- **Exercise requirements**:
Every line below must be reproduced exactly. Copy them all.
*** Opening Dataset extract ***
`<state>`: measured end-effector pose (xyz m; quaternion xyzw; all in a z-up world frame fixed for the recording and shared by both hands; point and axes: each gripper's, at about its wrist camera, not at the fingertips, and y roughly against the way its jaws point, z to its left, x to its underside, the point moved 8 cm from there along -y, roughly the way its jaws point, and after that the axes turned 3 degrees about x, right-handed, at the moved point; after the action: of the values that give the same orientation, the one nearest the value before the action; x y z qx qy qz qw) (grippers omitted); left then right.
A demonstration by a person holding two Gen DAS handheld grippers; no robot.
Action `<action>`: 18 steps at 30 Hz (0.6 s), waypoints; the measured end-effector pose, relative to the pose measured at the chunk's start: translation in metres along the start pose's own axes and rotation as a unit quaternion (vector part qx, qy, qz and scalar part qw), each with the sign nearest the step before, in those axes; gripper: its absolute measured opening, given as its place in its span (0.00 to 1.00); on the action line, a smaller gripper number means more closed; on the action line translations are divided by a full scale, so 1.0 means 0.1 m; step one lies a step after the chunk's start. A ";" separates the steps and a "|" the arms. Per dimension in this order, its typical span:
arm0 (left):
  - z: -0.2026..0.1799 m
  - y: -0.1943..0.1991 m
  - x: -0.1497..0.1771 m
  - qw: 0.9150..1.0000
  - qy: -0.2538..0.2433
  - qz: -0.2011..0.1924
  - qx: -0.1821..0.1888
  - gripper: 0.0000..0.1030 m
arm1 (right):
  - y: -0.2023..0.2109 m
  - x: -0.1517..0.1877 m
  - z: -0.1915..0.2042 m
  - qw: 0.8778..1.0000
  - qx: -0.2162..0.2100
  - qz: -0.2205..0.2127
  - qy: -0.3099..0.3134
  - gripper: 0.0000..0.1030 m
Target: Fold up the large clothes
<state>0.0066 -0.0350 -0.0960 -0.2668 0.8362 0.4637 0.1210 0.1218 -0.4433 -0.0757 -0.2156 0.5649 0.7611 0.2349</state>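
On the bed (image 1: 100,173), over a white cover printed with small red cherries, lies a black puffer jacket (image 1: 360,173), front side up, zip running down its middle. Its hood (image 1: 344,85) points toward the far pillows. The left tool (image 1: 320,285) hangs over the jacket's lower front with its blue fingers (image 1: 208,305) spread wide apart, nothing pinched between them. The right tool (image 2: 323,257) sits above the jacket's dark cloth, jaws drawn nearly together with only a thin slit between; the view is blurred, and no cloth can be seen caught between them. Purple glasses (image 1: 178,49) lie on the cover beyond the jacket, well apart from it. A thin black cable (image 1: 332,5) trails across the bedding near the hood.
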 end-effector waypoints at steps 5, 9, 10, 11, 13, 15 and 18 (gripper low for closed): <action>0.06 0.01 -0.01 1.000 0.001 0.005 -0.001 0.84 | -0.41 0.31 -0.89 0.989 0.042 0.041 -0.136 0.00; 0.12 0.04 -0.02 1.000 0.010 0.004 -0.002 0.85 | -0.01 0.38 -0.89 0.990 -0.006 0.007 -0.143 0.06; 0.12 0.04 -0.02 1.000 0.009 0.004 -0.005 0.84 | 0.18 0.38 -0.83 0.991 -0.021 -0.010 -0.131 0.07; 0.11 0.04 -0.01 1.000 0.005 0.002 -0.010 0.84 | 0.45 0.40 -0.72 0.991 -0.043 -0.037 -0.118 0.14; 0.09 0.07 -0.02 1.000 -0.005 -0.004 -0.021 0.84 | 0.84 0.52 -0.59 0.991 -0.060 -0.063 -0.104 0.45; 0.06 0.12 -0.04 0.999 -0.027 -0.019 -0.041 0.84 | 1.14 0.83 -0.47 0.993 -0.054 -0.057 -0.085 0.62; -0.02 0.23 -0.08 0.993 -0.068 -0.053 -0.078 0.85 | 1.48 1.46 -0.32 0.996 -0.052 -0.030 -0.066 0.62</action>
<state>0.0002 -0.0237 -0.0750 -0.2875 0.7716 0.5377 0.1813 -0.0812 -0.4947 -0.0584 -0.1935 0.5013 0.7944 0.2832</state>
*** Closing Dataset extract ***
- **Your response**:
`<state>`: measured end-effector pose (xyz m; quaternion xyzw; all in a z-up world frame fixed for the recording and shared by both hands; point and axes: each gripper's, at about its wrist camera, not at the fingertips, and y roughly against the way its jaws point, z to its left, x to its underside, the point moved 8 cm from there along -y, roughly the way its jaws point, and after that the axes turned 3 degrees about x, right-handed, at the moved point; after the action: of the values that give the same orientation, the one nearest the value before the action; x y z qx qy qz qw) (grippers omitted); left then right.
A demonstration by a person holding two Gen DAS handheld grippers; no robot.
Action `<action>`: 18 steps at 30 Hz (0.6 s), waypoints; the measured end-effector pose, relative to the pose measured at the chunk's start: translation in metres along the start pose's own axes and rotation as a unit quaternion (vector part qx, qy, qz and scalar part qw), each with the sign nearest the step before, in those axes; gripper: its absolute measured opening, given as its place in its span (0.00 to 1.00); on the action line, a smaller gripper number means more closed; on the action line translations are divided by a full scale, so 1.0 means 0.1 m; step one lies a step after the chunk's start. A ";" separates the steps and a "|" the arms. Per dimension in this order, its typical span:
arm0 (left):
  - z: -0.2026..0.1799 m
  - y: -0.1943..0.1991 m
  - x: -0.1497..0.1771 m
  - qw: 0.9150..1.0000
  - qy: -0.2538..0.2433
  - qz: -0.2011..0.1924
  - qx: -0.1821..0.1888
  - gripper: 0.0000..0.1030 m
arm1 (right):
  - y: -0.2023..0.2109 m
  - x: -0.1517..0.1877 m
  - z: -0.1915..0.2042 m
  - qw: 0.8778..1.0000
  - qx: -0.2162..0.2100
  - qz: -0.2205..0.2127
  - qy: -0.3099..0.3134
  - gripper: 0.0000..0.1030 m
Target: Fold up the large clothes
<state>0.0066 -0.0350 -0.0960 -0.2668 0.8362 0.4637 0.1210 0.1218 -0.4433 -0.0757 -0.2156 0.5649 0.7611 0.2349</state>
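On the bed (image 1: 100,173), over a white cover printed with small red cherries, lies a black puffer jacket (image 1: 360,173), front side up, zip running down its middle. Its hood (image 1: 344,85) points toward the far pillows. The left tool (image 1: 320,285) hangs over the jacket's lower front with its blue fingers (image 1: 208,305) spread wide apart, nothing pinched between them. The right tool (image 2: 323,257) sits above the jacket's dark cloth, jaws drawn nearly together with only a thin slit between; the view is blurred, and no cloth can be seen caught between them. Purple glasses (image 1: 178,49) lie on the cover beyond the jacket, well apart from it. A thin black cable (image 1: 332,5) trails across the bedding near the hood.
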 end-effector waypoints at steps 5, 9, 10, 11, 13, 15 and 18 (gripper low for closed): <action>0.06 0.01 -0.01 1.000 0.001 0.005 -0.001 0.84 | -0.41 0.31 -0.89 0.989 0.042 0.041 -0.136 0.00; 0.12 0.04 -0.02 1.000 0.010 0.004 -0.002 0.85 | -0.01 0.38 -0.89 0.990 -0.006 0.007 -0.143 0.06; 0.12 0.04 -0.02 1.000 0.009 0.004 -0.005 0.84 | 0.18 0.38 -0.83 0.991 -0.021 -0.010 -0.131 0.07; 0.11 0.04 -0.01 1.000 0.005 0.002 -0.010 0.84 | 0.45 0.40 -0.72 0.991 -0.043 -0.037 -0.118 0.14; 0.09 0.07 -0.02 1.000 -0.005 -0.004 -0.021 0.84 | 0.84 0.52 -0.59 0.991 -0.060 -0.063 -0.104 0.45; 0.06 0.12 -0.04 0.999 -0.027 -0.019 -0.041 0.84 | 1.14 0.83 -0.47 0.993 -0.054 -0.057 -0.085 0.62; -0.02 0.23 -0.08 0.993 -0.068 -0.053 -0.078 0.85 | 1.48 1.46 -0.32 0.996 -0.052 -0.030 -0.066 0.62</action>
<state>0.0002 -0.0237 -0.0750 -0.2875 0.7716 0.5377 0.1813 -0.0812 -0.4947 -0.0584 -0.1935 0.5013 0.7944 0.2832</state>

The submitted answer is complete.